Required action. The data must be returned in full, with no character altered.

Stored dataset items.
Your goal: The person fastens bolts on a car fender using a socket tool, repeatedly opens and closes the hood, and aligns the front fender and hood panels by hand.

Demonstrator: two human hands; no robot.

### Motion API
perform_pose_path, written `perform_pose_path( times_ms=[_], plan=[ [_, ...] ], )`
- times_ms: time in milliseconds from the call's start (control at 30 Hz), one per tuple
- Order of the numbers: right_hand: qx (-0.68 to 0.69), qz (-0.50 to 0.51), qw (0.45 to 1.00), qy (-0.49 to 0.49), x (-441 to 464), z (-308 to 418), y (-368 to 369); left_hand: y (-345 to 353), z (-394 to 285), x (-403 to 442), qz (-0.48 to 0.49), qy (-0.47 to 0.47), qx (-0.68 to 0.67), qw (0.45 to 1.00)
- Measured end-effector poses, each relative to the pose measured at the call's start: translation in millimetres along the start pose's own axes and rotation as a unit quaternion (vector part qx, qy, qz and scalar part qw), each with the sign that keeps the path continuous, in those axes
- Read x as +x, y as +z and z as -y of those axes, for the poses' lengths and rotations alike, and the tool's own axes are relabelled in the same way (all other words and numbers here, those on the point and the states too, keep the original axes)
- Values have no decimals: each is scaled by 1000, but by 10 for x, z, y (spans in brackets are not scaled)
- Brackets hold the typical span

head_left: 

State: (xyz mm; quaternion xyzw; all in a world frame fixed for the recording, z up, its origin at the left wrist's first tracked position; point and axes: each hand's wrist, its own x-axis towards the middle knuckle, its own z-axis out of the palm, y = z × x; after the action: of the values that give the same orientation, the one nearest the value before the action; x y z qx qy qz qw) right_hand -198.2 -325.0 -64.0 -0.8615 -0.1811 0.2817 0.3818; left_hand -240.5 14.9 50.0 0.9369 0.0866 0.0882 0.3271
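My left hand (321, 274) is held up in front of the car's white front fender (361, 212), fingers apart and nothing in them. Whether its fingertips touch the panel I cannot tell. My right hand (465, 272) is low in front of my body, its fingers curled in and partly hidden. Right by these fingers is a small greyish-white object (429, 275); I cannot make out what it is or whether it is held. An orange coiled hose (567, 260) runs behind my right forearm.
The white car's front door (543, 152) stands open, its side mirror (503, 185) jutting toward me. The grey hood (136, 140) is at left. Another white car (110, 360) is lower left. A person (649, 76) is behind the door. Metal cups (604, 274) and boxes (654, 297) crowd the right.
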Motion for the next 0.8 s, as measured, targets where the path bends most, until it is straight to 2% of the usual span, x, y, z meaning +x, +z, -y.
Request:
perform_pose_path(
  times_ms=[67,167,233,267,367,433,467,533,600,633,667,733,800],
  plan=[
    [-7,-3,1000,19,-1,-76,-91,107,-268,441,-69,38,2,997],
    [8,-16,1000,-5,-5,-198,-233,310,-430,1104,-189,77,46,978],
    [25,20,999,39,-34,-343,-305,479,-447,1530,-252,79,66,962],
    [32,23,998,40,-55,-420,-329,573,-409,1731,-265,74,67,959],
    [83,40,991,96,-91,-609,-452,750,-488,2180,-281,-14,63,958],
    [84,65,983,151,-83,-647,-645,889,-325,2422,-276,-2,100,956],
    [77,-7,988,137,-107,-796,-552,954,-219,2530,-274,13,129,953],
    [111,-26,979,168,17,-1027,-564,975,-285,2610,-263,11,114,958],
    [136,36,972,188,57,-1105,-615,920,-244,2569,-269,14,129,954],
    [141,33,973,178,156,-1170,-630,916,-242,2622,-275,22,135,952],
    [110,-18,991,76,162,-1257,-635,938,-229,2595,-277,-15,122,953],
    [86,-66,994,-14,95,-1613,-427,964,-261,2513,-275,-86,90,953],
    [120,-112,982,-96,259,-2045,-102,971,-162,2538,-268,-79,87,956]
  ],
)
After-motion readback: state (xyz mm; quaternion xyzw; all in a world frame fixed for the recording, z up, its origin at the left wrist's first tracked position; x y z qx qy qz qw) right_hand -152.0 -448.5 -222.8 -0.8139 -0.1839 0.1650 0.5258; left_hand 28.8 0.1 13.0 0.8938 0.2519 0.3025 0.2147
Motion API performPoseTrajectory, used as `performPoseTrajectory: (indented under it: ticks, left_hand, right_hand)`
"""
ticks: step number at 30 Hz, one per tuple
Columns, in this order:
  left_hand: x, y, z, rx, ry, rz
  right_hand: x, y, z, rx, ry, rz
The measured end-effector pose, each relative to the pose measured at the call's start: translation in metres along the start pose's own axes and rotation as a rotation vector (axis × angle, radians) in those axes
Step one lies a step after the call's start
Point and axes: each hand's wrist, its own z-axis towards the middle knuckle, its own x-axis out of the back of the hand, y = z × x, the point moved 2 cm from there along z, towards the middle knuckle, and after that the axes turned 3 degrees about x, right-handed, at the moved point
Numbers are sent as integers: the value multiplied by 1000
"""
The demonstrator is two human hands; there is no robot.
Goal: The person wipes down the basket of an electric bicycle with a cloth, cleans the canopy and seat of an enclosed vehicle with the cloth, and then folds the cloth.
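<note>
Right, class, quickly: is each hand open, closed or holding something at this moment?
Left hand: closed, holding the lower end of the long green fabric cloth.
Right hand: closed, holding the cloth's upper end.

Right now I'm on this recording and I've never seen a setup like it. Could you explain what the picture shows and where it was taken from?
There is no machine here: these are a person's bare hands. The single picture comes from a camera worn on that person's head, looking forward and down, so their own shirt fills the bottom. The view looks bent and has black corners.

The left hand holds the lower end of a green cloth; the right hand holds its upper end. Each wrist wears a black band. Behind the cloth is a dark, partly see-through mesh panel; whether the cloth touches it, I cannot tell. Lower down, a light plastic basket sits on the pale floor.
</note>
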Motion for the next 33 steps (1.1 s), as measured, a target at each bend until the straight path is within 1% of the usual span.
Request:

Solution to the exercise.
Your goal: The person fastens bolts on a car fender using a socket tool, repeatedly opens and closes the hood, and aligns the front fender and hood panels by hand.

Demonstrator: two human hands; no robot.

### Motion API
perform_pose_path, written `perform_pose_path( times_ms=[_], plan=[ [_, ...] ], )`
- times_ms: time in milliseconds from the call's start (control at 30 Hz), one per tuple
- Order of the numbers: right_hand: qx (-0.68 to 0.69), qz (-0.50 to 0.51), qw (0.45 to 1.00), qy (-0.49 to 0.49), x (-441 to 464), z (-308 to 418), y (-368 to 369); left_hand: y (-345 to 353), z (-394 to 285), x (-403 to 442), qz (-0.48 to 0.49), qy (-0.47 to 0.47), qx (-0.68 to 0.67), qw (0.45 to 1.00)
- Measured end-effector poses, each relative to the pose measured at the call's start: translation in millimetres along the start pose's own axes and rotation as a unit quaternion (vector part qx, qy, qz and scalar part qw), each with the sign that keeps the path continuous, in those axes
- Read x as +x, y as +z and z as -y of those axes, for the poses' lengths and rotations alike, and the tool's own axes are relabelled in the same way (all other words and numbers here, those on the point and the states too, keep the original axes)
- Values have no decimals: each is scaled by 1000, but by 10 for x, z, y (spans in brackets are not scaled)
- Brackets hold the typical span

head_left: 

State: (xyz mm; quaternion xyzw; all in a world frame fixed for the recording, z up, its origin at the left wrist's first tracked position; point and axes: each hand's wrist, its own x-axis towards the middle knuckle, its own z-axis out of the palm, y = z × x; after the action: of the values that give the same orientation, the one nearest the value before the action; x y z qx qy qz qw) right_hand -198.2 -325.0 -64.0 -0.8615 -0.1811 0.2817 0.3818; left_hand -240.5 14.9 50.0 0.9369 0.0866 0.0882 0.3271
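My left hand (321, 274) is held up in front of the car's white front fender (361, 212), fingers apart and nothing in them. Whether its fingertips touch the panel I cannot tell. My right hand (465, 272) is low in front of my body, its fingers curled in and partly hidden. Right by these fingers is a small greyish-white object (429, 275); I cannot make out what it is or whether it is held. An orange coiled hose (567, 260) runs behind my right forearm.
The white car's front door (543, 152) stands open, its side mirror (503, 185) jutting toward me. The grey hood (136, 140) is at left. Another white car (110, 360) is lower left. A person (649, 76) is behind the door. Metal cups (604, 274) and boxes (654, 297) crowd the right.
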Motion for the next 0.8 s, as measured, targets where the path bends most, until it is straight to 2% of the usual span, x, y, z meaning +x, +z, -y.
Request:
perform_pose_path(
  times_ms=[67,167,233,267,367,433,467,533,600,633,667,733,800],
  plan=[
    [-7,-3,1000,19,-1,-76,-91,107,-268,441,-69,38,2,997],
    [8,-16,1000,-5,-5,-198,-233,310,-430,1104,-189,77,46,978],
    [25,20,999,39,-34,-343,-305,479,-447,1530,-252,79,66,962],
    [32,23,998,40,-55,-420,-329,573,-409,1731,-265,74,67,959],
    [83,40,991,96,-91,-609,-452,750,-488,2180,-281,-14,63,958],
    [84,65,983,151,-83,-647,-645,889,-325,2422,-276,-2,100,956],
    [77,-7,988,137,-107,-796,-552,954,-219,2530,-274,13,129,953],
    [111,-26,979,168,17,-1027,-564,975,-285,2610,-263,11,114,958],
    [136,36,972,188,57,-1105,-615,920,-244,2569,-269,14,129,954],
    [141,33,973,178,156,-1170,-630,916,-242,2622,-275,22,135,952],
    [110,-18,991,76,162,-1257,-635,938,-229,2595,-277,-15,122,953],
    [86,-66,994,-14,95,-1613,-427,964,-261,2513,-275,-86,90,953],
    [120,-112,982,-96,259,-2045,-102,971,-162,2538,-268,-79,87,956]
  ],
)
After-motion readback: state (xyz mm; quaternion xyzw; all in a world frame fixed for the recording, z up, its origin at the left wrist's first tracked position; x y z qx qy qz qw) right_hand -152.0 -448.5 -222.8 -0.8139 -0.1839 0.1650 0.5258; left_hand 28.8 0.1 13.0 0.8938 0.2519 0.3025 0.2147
Motion API performPoseTrajectory, used as `performPoseTrajectory: (indented under it: ticks, left_hand, right_hand)`
"""
ticks: step number at 30 Hz, one per tuple
Columns, in this order:
  left_hand: x, y, z, rx, ry, rz
  right_hand: x, y, z, rx, ry, rz
The measured end-effector pose, each relative to the pose measured at the call's start: translation in metres along the start pose's own axes and rotation as a rotation vector (axis × angle, radians) in those axes
Step one lies a step after the call's start
Point and axes: each hand's wrist, its own z-axis towards the middle knuckle, its own x-axis out of the back of the hand, y = z × x, the point moved 2 cm from there along z, towards the middle knuckle, and after that the axes turned 3 degrees about x, right-handed, at the moved point
Numbers are sent as integers: the value multiplied by 1000
"""
The demonstrator is two human hands; there is no robot.
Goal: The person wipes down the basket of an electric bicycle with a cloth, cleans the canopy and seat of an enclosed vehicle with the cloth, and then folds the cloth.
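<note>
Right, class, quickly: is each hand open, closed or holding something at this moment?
Left hand: closed, holding the lower end of the long green fabric cloth.
Right hand: closed, holding the cloth's upper end.

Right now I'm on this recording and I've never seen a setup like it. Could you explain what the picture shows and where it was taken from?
There is no machine here: these are a person's bare hands. The single picture comes from a camera worn on that person's head, looking forward and down, so their own shirt fills the bottom. The view looks bent and has black corners.

The left hand holds the lower end of a green cloth; the right hand holds its upper end. Each wrist wears a black band. Behind the cloth is a dark, partly see-through mesh panel; whether the cloth touches it, I cannot tell. Lower down, a light plastic basket sits on the pale floor.
</note>
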Motion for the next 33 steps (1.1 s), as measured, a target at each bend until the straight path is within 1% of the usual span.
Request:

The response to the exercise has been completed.